My blog completed it's 1-year :D i.e 29 Nov. I am so happy that this blog grew so much and it didn't die! It also crossed 10k views! Thanks a lot!

Enjoy the problems. It's more of a miscellaneous problem set with the level being INMO or less. So here are $20$ INMO level problems.

Problems: 

Problem 1: [IMO 2009/P1] Let $ n$ be a positive integer and let $ a_1,a_2,a_3,\ldots,a_k$ $ ( k\ge 2)$ be distinct integers in the set $ { 1,2,\ldots,n}$ such that $ n$ divides $ a_i(a_{i + 1} - 1)$ for $ i = 1,2,\ldots,k - 1$. Prove that $ n$ does not divide $ a_k(a_1 - 1).$

Problem 2[ USEMO 2021 P4]: Let $ABC$ be a triangle with circumcircle $\omega$, and let $X$ be the reflection of $A$ in $B$. Line $CX$ meets $\omega$ again at $D$. Lines $BD$ and $AC$ meet at $E$, and lines $AD$ and $BC$ meet at $F$. Let $M$ and $N$ denote the midpoints of $AB$ and $ AC$.

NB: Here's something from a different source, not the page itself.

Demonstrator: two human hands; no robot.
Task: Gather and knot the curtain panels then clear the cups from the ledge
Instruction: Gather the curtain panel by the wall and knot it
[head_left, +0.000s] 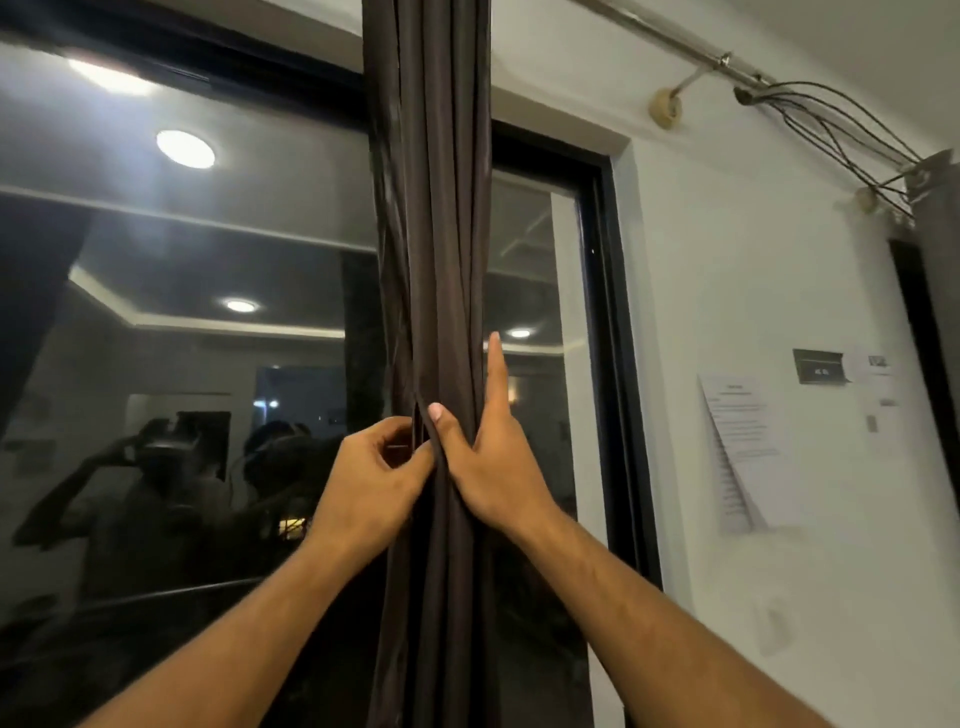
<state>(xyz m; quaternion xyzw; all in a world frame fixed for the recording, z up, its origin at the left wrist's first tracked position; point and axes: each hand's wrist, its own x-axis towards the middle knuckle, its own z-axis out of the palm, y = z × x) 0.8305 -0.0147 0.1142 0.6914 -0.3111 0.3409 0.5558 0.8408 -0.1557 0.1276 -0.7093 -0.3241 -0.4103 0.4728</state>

Can line $EF$ share a point with the circumcircle of triangle $AMN?$

Problem 3 [ 2006 n5]: Prove that $\frac{x^{7}-1}{x-1}= y^{5}-1$ has no integer solutions.

Problem 4[ELMO 2016 P4]: Big Bird has a polynomial $P$ with integer coefficients such that $n$ divides $P(2^n)$ for every positive integer $n$. Prove that Big Bird's polynomial must be the zero polynomial.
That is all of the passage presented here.